Sunday, 03-September-2006
LOS ANGELES, (Xinhua) - Normal immune cells have become specialized tumor fighters after being genetically engineered, and for the first time, persist in the body and shrink large tumors in humans, scientists reported on Thursday.
The technique, tested in 17 patients with advanced melanoma with two cures, will pave the way for a new approach to fight cancer by boosting the body's own immune system instead of relying on toxic chemotherapy and radiation treatments to kill deadly tumors, said the researchers at the U.S. National Cancer Institute.
The study was published in the Aug. 31 edition of the online version of the journal Science.
The finding "represents the first time that gene manipulations have been shown to cause tumor regression in humans," said Steven Rosenberg, who led the study.
The researchers focused specifically on T cells, a special type of immune cell that can recognize and attack "foreign" cells such as those found in tumors.
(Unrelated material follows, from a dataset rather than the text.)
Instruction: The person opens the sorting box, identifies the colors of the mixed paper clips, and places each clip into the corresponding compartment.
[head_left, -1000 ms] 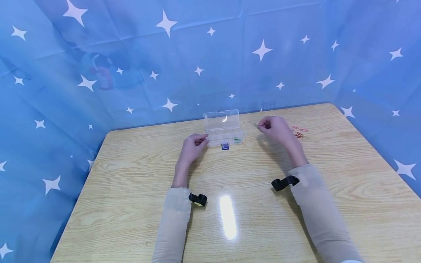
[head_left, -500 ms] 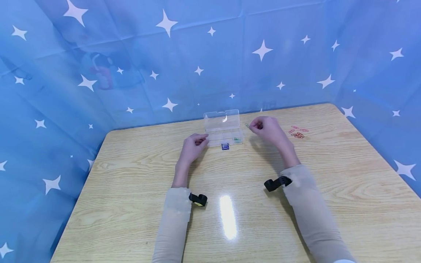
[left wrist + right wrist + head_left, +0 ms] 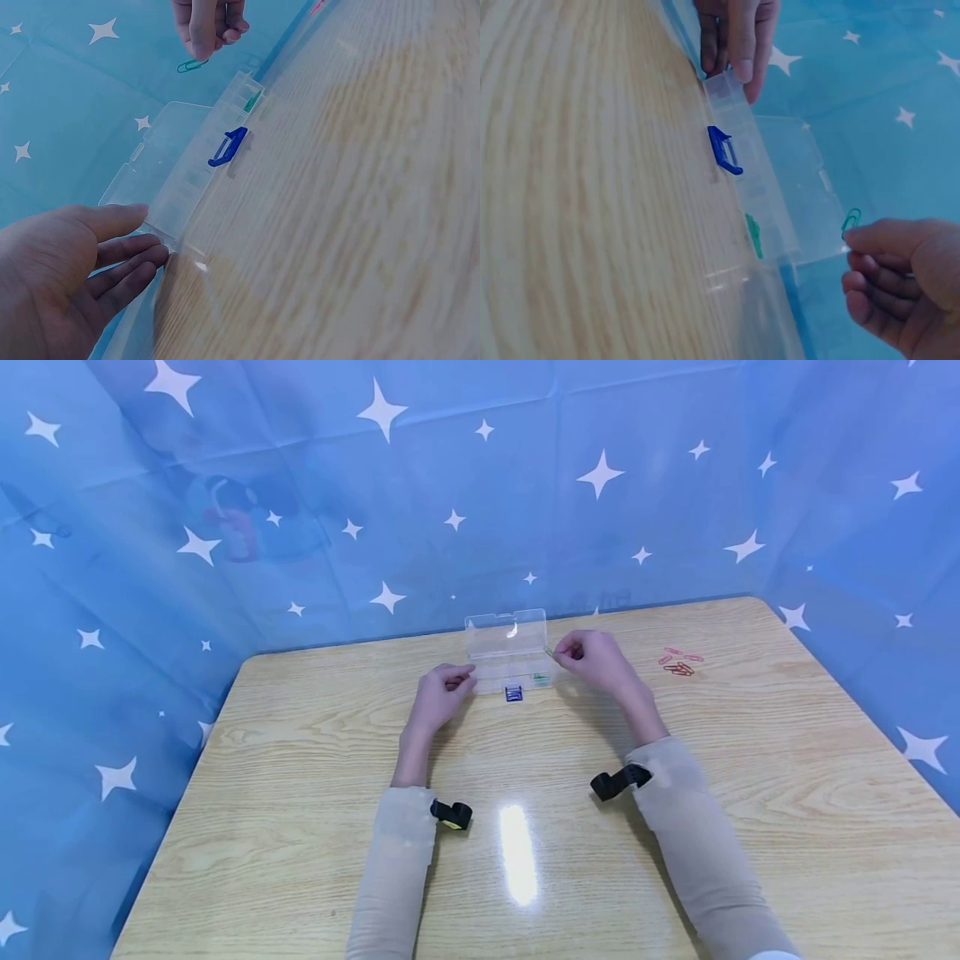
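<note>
A clear plastic compartment box (image 3: 491, 672) stands near the table's far edge with its lid (image 3: 507, 635) raised. Beside its left end is my left hand (image 3: 442, 695), fingers fairly straight and fingertips at the end wall (image 3: 174, 241). My right hand (image 3: 596, 658) pinches a green paper clip (image 3: 851, 219) between thumb and index finger, at the box's right side, above the table. More green clips (image 3: 754, 235) lie in the compartment at the right end. A blue latch (image 3: 513, 693) sits at the middle of the box's front.
Several pink and red paper clips (image 3: 679, 668) lie on the wooden table (image 3: 337, 735), right of my right hand. Behind the table hangs a blue curtain (image 3: 420, 485) with white stars. Black wrist cameras are strapped over both sleeves (image 3: 401, 860).
My right hand has moved left with the green paper clip, from beside the loose clips to the box's right side. My left hand has stayed at the box's left end.
</note>
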The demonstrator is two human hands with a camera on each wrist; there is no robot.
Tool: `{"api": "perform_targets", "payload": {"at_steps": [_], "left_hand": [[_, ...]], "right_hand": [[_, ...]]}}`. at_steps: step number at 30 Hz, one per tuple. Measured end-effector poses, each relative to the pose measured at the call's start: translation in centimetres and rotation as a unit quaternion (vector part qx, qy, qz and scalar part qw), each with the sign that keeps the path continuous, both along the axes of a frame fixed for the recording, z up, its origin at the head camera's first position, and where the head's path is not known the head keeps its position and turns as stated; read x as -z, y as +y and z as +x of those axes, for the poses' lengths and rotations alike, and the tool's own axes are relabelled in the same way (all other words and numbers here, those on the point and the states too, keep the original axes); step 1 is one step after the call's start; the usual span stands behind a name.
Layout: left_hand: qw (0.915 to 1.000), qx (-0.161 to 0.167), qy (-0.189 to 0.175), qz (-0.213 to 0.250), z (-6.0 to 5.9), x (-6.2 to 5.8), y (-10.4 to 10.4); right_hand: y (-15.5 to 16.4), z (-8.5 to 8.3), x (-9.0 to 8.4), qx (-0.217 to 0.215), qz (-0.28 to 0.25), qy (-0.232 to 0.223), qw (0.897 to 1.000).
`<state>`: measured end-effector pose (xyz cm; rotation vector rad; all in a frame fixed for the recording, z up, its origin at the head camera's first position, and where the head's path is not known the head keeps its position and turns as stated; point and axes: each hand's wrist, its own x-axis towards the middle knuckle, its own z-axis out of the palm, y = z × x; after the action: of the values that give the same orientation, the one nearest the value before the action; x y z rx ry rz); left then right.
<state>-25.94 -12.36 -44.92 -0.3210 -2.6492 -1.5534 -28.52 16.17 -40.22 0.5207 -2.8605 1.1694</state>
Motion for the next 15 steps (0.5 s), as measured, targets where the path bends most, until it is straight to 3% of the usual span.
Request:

In their earlier experiments, the researchers removed tumor-fighting T cells from melanoma patients and multiplied these cells in the laboratory. After using chemotherapy to clear out a patient's old T cells, the researchers repopulated the patients' immune systems with these new fighters.
But some people with melanoma do not have these tumor-fighting T cells, and in other types of cancer it is difficult to identify T cells that attack tumors, the researchers said, so they came up with a way to create these types of T cells from scratch.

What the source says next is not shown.